Um vizinho veio pra dois dedos de prosa. Ele é mais velho e conta que quando chegou aqui, não havia estrada, eles tinham que abrir picadas na mata. E o que mais se escutava eram rugidos de onça e gritos de macacos. (Valdir nos contou um causo daqui.
“As pessoas contam que em anos passados em Porto Velho havia um homem baixinho que vivia rondando o hospital São José, sempre vestido com uma espécie de uniforme. Quando alguém morria no hospital, o cadáver ficava sobre um bloco de pedra no necrotério, esperando ser removido. Pois esse baixinho passeava por ali chuleando, e se percebia que o cadáver era de mulher e não havia ninguém por perto, ele aproveitava e ia transar com a defunta.”)

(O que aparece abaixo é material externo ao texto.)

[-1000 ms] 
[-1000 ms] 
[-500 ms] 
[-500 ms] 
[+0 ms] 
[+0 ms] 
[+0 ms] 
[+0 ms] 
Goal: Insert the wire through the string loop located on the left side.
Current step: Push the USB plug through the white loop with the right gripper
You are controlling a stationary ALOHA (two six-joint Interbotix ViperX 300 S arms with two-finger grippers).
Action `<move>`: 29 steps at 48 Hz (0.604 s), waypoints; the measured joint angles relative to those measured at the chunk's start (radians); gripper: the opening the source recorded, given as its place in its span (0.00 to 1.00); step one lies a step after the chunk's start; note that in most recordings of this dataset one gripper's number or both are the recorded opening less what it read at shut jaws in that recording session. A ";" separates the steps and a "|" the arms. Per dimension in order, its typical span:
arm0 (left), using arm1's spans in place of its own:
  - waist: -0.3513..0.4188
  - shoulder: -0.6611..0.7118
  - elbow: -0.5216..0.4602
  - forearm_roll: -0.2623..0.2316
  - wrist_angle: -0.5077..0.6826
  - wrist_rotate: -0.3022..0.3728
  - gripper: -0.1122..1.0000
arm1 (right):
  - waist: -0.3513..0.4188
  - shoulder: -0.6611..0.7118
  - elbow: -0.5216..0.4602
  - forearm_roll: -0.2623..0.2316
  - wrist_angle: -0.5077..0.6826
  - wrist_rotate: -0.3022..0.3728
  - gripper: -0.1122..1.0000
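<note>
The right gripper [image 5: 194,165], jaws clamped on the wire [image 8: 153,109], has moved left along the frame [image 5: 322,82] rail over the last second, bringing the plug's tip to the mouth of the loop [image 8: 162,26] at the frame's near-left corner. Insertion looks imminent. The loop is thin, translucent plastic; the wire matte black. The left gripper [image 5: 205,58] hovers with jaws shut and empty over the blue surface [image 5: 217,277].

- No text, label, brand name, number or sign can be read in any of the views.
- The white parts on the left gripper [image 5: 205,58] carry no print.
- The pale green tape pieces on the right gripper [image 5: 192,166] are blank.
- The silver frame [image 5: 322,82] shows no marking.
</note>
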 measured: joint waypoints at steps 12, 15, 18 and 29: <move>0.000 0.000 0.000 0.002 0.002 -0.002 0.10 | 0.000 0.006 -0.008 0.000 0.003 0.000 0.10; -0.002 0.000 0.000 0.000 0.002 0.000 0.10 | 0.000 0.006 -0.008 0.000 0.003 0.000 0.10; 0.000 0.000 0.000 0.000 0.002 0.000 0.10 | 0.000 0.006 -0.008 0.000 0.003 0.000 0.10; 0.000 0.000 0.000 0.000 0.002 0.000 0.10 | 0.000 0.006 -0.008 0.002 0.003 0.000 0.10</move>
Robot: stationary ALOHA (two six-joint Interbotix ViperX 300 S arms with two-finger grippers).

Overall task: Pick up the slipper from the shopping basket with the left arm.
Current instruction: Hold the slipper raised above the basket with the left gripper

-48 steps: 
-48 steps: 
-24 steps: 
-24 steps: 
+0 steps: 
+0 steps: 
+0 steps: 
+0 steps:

Laurindo me levou para participar de uma sessão do seu grupo religioso. Foi na casa de um comerciante, dono de uma loja (Mundo Moderno?) no centro da cidade. Lá estava também o João Caetano, vizinho do Valdir.
Havia uma mesa comprida, com cadeiras para os participantes que logo foram chegando, ao todo eram umas quinze pessoas. Sobre a cadeira na cabeceira da mesa à minha direita havia um arco verde, onde se viam as palavras: Estrela Divina Universal. E entre as palavras a figura de duas estrelas-cometas, uma apontando para a esquerda e a outra para a direita. Depois que todos tomamos assento, foi servida uma bebida que eles chamam “chá do vegetal”. Tinha um aspecto escuro, como a água de certos igarapés. E o gosto era estranho, como uma mistura de café com azeitona e mais outra coisa. No silêncio que se seguiu lancei um olhar de relance para os lados, as pessoas estavam concentradas e continuaram assim, até que o dirigente da sessão falou:
– Vou abrir o oratório do divino Espírito Santo.
Um pouco depois disso senti que estava sendo puxado para baixo e me pareceu que minha cabeça estava tombando sobre a mesa. Mas quando quis levantá-la com as mãos vi que ela já estava no alto, sobre os ombros.
A partir desse momento, fui sendo ludibriado por minhas percepções. Continuava ouvindo a voz do mestre sentado na cabeceira da mesa, mas não conseguia acompanhar bem suas palavras, minha atenção se dispersava. Por algum cheiro, por exemplo, que me vinha e eu ficava submergido nele um tempão, até que espontaneamente retornava à normalidade, para pouco depois ser arrastado novamente por uma palavra solta que ficava ressoando dentro de mim, ou pela lembrança de um boto nas águas do rio, ou por três notas de alguma música…
Em certo momento escutei a voz do mestre, muito clara, como dentro dos meus ouvidos:
– Luz da paz e do amor!
Mas no vaivém entre vigília e alucinação, tudo foi se fazendo um mundo de água, onde eu afundava e subia, afundava e subia… De repente a voz do mestre foi afogada por um torrente de outras vozes e a sala se converteu em um redemoinho que girou por intermináveis minutos, até que eu entendi que era um cântico que as pessoas estavam cantando…
Então o mestre levantou de sua cadeira e foi caminhando pela direita, e isso teve o poder de me “despertar”. Ele se aproximava de alguém sentado e perguntava:
– Como vai o irmão?… Já tem luz?… Tem borracheira?…
E assim ele foi de um em um, fazendo sempre as mesmas perguntas.
Quis me concentrar para estar em condições de responder algo, quando chegasse a minha vez. O mestre veio, me olhou nos olhos e seu rosto se transmutou, ficou sendo o rosto do marinheiro Procópio…
Mas a alucinação durou pouco. E pude responder às perguntas, ainda que com monossílabos:
– Bem… Sim… Sim…
O mestre passou por mim e logo depois eu caí numa espécie de catalepsia, fiquei imóvel sentindo as pernas dormentes e incapaz de observar ou escutar qualquer coisa com atenção. Tinha plena consciência do meu estado, mas não podia fazer nada para sair dele. Isso durou um bom tempo, até que vi o mestre levantar novamente de sua cadeira e caminhar pela esquerda da mesa. Daí em diante fui pouco a pouco recobrando a normalidade, enquanto a sessão ia chegando ao seu final. E se encerrou com as palavras do mestre:
– Vou fechar meu oratório com o divino Espírito Santo.